Иванов еще долго сидел под снегом на скамейке, сил не было встать и уйти, и чувство, которое он только что испытал за то, что словами своими, пусть и сказанными необдуманно, от отчаяния, он вступил в сговор и принял правила игры той самой тайной воли и власти, перед которыми бессилен не только он, но, как стало ему сейчас яснее ясного, и сам Анциферов,- чувство это было хуже и постыднее стыда: то был страх, холодный, до липкого пота, головокружительный страх, страх, страх...

И не сразу дошли до него слова Анциферова насчет Пастернака: стало быть, там знают и о его диссертации, уда уже закинута и крючок проглочен, остается подсечь карася-идеалиста и - на сковороду его, в кипящее масло... И он поймал себя на том, что думает и страшится не за Василия Дмитриевича, а - за себя.

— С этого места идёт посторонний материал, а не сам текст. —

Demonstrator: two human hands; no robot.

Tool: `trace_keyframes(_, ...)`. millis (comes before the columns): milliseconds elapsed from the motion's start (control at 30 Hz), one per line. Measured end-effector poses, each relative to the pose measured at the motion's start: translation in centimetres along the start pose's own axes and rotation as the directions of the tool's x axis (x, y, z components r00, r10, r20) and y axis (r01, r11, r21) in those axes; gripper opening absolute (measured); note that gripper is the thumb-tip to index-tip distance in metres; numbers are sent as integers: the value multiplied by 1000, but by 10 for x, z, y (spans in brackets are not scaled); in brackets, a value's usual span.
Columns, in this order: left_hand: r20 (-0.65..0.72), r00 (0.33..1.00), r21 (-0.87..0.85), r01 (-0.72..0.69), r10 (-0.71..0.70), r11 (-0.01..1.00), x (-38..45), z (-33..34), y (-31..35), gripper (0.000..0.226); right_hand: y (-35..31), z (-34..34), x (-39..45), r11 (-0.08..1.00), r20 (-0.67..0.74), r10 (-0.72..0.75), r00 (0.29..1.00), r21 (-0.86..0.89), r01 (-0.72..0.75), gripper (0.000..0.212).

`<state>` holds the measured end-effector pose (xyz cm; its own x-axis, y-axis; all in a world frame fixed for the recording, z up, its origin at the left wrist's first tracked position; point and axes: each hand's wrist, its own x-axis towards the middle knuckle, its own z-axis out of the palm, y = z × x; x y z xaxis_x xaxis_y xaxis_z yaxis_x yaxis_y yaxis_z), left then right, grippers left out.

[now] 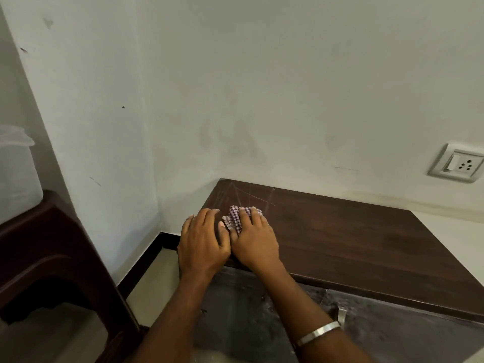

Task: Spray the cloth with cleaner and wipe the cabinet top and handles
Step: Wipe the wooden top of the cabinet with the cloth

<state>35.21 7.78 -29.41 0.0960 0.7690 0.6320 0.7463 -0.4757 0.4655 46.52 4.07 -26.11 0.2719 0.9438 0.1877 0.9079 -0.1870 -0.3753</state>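
A small checked red-and-white cloth lies bunched on the dark brown cabinet top, near its left end. My right hand presses flat on the cloth, fingers spread over it. My left hand rests beside it at the cabinet's left edge, fingertips touching the cloth's left side. A metal handle shows on the grey cabinet front below the top. No spray bottle is in view.
A dark wooden stool stands at the left with a translucent plastic container on it. A wall socket sits above the cabinet's right end. Walls close the corner behind; tiled floor lies between stool and cabinet.
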Motion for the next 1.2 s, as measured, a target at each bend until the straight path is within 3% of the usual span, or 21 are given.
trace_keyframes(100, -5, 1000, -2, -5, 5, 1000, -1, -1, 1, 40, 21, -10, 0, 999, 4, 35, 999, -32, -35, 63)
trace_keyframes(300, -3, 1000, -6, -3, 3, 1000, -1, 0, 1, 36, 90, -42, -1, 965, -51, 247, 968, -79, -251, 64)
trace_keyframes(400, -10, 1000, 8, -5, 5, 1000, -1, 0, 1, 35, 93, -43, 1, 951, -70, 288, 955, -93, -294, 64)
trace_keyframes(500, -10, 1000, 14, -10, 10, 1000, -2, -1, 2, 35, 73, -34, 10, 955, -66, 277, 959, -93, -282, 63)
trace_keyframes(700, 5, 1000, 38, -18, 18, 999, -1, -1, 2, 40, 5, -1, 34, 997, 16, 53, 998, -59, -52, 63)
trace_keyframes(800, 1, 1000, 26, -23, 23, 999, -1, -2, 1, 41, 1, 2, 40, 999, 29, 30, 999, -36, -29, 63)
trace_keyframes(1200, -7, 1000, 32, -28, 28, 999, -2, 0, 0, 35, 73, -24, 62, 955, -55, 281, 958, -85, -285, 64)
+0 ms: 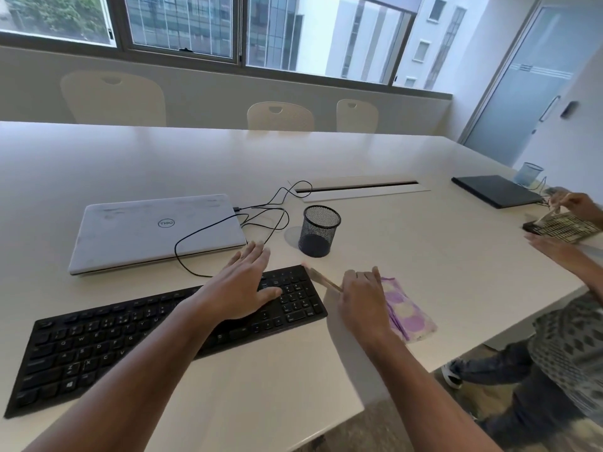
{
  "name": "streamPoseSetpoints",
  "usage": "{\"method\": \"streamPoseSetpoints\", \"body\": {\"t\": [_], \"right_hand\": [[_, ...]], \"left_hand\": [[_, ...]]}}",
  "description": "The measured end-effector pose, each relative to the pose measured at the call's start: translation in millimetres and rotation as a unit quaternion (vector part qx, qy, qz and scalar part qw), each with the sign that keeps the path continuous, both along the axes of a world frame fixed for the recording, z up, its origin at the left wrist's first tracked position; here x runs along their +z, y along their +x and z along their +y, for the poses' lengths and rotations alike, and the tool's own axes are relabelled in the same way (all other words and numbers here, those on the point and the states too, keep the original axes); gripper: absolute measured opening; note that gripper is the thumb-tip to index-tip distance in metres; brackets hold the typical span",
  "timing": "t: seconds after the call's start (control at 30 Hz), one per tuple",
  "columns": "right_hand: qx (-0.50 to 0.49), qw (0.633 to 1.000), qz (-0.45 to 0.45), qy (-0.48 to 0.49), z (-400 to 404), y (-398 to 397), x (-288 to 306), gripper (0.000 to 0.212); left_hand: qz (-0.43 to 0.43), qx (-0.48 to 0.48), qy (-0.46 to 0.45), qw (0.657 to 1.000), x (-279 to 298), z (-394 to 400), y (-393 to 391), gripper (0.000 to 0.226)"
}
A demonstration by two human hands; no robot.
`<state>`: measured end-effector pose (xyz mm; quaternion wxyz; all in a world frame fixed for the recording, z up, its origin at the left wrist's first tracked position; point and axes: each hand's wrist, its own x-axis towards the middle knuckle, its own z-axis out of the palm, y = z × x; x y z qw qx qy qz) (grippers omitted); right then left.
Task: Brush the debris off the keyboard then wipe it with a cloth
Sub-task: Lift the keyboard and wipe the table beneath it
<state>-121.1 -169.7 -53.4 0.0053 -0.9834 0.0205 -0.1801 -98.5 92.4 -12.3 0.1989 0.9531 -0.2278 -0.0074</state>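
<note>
Two hands busy: your left hand (248, 285) flat, fingers spread, pressing black full-size keyboard (98, 347) near table's front edge; right hand (360, 298) pinching thin tan brush (321, 279) beside purple-dotted cloth (408, 313).

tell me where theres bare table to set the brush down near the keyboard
Bare table lies in front of the keyboard, and a wide patch beyond the mesh cup and right of the cloth. It is crowded between the laptop and keyboard, where the cable loops.
</note>
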Motion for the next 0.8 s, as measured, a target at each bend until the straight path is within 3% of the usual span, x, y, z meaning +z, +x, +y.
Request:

Вернувшись домой, он долго отряхивался от снега в прихожей, а Ирине сказал, что удалось переговорить с нужным человеком, и тот обещал помочь, и что есть надежда.

8

В конце марта, недели через три после смерти Сталина, когда в онемевшей от растерянности, искреннего горя у одних и зыбких, утаиваемых даже от самих себя робких надежд у других, Москве люди не разговаривали, не звонили друг другу по телефону, боясь проговориться и выдать эти свои ожидания, в восьмом часу утра, в словно бы вымершей после ареста Василия Дмитриевича квартире раздался телефонный звонок. Рэм поднял спросонья трубку и сразу узнал голос Анциферова:

- Не разбудил, лейтенант? - И, как всегда, не сообщил, а приказал: - Жди. Скоро. И не благодари, не звони. Да и телефон у меня изменился. - И как бы с неким намеком: - Считай, с опозданием подарок жене к Восьмому марта.- И положил трубку.

А через неделю-другую вернулся домой Василий Дмитриевич, бледный, с запавшими, будто помертвевшими глазами, разом состарившийся, молчаливый - ни на один вопрос не отвечал, ничем не делился. Возвращаясь из клиники, куда он поехал на следующий же день, уходил к себе в кабинет, и никто - ни дочь, ни зять, ни даже двухлетняя Саша, внучка,- не смел к нему входить.